I’ve decided to begin a new series, focusing on cool people I’ve met while travelling. It doesn’t matter where you go, how beautiful the beaches are, how cheap the beer is, or how golden the sunsets, if you’re in bad company, you’ll have a bad time. The people you meet out in the world are crucial to everything I love about travelling. It’s the people you meet that will change you, more than simply the places you visit.
So here goes. First up, we have Fernando Pacheco.
A bushy black beard, a speckled bald head, massive aviator sunglasses, skin awash with bright, psychedelic tattoos, and a general dislike for wearing a shirt.

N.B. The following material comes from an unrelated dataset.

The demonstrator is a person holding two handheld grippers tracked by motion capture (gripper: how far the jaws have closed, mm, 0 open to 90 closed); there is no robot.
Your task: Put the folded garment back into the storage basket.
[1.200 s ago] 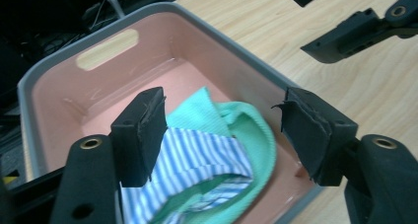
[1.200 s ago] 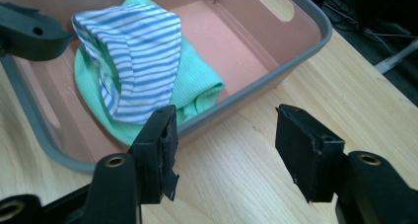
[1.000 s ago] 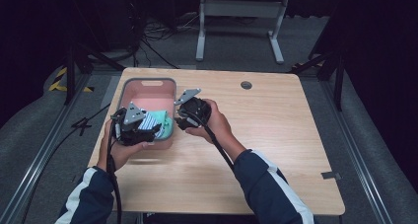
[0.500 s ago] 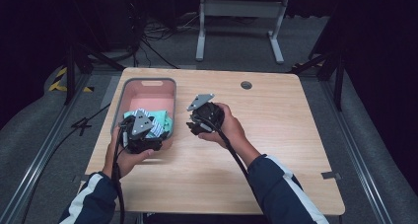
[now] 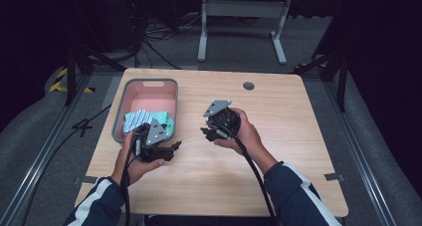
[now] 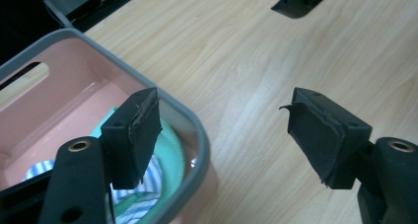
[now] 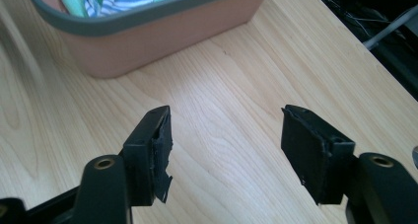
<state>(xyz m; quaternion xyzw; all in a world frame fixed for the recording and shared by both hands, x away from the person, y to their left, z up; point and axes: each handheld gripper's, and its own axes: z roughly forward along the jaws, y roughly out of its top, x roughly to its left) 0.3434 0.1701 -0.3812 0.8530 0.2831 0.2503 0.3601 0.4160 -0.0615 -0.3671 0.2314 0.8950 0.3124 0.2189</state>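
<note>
Both grippers now drawn back from bin (image 5: 149,89) toward table's near edge. Left gripper (image 5: 171,147), right gripper (image 5: 205,131): jaws wide, empty. Cloths (image 5: 149,121) binned; apparently finished.

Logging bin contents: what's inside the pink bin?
The bin holds crumpled cloth at its near end: a mint-green piece and a blue-and-white striped piece. The far end shows bare pink floor. Whatever lies under the cloth is covered.
</note>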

Nando was the guide for my group as we traversed the USA. He oozed easy charisma and boundless enthusiasm, and he was endlessly confident in any situation thrown at us by those Weird States of America. From the hilariously crap UFO Museum in Roswell, to the chaotic streets of New Orleans, we followed his Puerto Rican swagger through every dusty truck stop, karaoke bar and mechanical bull rodeo, always egged on to cut loose and make the most of every second.

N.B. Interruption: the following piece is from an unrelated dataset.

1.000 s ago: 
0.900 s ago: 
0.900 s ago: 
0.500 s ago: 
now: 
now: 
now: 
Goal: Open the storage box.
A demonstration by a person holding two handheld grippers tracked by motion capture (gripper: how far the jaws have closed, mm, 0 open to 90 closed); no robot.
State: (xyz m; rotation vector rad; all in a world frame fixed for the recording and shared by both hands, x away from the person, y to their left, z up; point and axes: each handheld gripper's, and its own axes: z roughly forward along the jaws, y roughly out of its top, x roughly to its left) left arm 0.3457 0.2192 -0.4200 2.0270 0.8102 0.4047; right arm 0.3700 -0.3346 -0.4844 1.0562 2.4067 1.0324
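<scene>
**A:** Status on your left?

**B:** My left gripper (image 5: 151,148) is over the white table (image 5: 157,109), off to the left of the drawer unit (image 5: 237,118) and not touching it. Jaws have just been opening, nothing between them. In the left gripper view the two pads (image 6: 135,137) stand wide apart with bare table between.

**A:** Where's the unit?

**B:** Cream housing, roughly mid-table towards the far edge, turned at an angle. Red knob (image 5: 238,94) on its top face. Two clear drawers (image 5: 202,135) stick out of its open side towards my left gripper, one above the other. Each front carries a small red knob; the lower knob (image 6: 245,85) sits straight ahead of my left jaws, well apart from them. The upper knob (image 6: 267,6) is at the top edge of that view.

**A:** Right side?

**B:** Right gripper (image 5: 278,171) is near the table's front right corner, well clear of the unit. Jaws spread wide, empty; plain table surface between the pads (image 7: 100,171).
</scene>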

He only ever slept in a hammock, swinging gently to sleep while we all clambered into our tents. He was first up in the morning, already frying breakfast, cracking eggs and cracking jokes as I crawled out of my tent, bleary eyed and trying to piece together the night before. The nights we didn’t party, Nando would hold court as we sat around the campfire, rolling in laughter, sipping his can of PBR. He whooped us all at baseball on a regular basis. He had an incredible charisma; that enviable talent of making you feel valued just by speaking to you. His catchphrase became all of ours: JEEEEZUUUUUS! His gravelly exclamation of disbelief began as an oddity and after 3 weeks worked its way into all of our vocabularies.
The times I liked most, though, were those rare moments when I caught him off guard. When he was flagging, or a little low. When he wasn’t ‘Nando!!!’, but when he was just a guy taking a van of 20-somethings 4,000 miles across America, and he was tired. When everyone had gone to bed, we’d sit up by the fire and talk over warm cans of beer. He told me about his wife, who he described as the prettiest girl in the world. He told me about his career, how he felt about his job, and he admitted that he couldn’t do it forever, even though he loved it.
One time, we arrived in Houston after a hard day’s drive. It was raining torrentially – you’ve never seen a downpour like it. The campsite was a lake within half an hour. Our only option was to cram all 13 of us into two tiny log cabins. I had to sleep on the wooden floor. That night, Nando whooped and hollered, did impressions, sang, played, teased, joked, and made a herculean effort to keep our sodden spirits up. He was probably the one who needed it most.
He was the only designated driver for the whole three weeks. He drove at least 4 hours a day, sometimes up to 6 or 7. He packed and unpacked the van, organised the days ahead, planned and prepared everything. He never faltered, even when he was the only one awake, ferrying a minibus full of snoring, head-lolling backpackers. I was riding shotgun in the minivan once, on the way to New Orleans. We had been stuck in traffic for hours, we were way behind schedule, and despite my determination to stay awake and keep him company, I nodded off. I woke up a couple of hours later and asked him where we were.
“Be in New Orleans in thirty minutes” he said.
“What? How? We were two hours late!”
“I dunno,” he shrugged, eyes on the road.
I look at him sideways. He was trying to keep a straight face.
“How fast have you been going?!” I gasped.
We both cracked up laughing. He was a brilliant person. I hope I see him again.